→ **REQUIRED WORK**
The lines to reproduce run from the first one below to the line containing "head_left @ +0", both included. Reproduce them exactly and nothing else.

____ DATA

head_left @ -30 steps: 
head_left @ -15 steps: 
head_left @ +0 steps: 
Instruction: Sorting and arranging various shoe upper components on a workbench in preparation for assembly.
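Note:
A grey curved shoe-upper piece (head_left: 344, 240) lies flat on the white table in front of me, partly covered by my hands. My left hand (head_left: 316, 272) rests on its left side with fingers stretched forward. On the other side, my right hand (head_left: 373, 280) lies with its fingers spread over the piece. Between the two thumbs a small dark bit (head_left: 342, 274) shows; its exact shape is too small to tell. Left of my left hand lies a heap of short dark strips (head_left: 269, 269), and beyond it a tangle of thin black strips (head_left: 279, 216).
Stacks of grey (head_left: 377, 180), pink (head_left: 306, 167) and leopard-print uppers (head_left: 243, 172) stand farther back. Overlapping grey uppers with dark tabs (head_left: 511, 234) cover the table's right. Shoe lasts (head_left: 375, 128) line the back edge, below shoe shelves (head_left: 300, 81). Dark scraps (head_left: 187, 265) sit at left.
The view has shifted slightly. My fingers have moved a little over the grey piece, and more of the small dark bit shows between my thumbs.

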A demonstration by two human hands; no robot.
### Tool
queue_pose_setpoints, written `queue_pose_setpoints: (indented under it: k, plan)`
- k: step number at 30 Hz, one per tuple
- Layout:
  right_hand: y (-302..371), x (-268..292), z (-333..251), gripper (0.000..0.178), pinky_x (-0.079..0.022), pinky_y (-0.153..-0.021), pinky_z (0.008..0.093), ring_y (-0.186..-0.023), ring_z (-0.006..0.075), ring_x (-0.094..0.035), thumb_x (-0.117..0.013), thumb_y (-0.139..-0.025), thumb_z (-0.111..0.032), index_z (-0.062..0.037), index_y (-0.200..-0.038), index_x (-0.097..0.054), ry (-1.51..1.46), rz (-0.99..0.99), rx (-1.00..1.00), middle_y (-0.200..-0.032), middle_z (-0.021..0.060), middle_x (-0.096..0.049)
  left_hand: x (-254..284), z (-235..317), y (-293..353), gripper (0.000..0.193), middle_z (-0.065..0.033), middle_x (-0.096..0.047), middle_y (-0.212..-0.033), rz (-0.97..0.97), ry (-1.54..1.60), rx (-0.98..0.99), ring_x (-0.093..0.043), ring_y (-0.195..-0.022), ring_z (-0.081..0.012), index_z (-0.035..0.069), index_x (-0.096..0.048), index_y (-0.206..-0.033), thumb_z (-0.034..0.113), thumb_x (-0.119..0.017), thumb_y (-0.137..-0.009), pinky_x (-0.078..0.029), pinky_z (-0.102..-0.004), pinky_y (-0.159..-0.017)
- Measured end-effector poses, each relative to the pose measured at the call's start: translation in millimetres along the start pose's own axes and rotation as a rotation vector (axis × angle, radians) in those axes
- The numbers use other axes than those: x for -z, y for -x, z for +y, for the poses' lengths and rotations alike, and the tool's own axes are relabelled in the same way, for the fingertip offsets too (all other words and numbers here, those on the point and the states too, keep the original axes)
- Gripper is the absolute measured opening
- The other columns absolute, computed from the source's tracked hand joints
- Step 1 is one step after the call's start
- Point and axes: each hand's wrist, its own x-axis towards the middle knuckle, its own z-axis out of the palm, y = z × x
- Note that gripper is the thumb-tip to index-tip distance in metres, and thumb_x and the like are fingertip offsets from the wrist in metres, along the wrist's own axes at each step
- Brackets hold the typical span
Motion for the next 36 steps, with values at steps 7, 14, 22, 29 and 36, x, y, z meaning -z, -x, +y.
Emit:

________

→ **SOLUTION BELOW**
head_left @ -30 steps: 
head_left @ -15 steps: 
head_left @ +0 steps: 

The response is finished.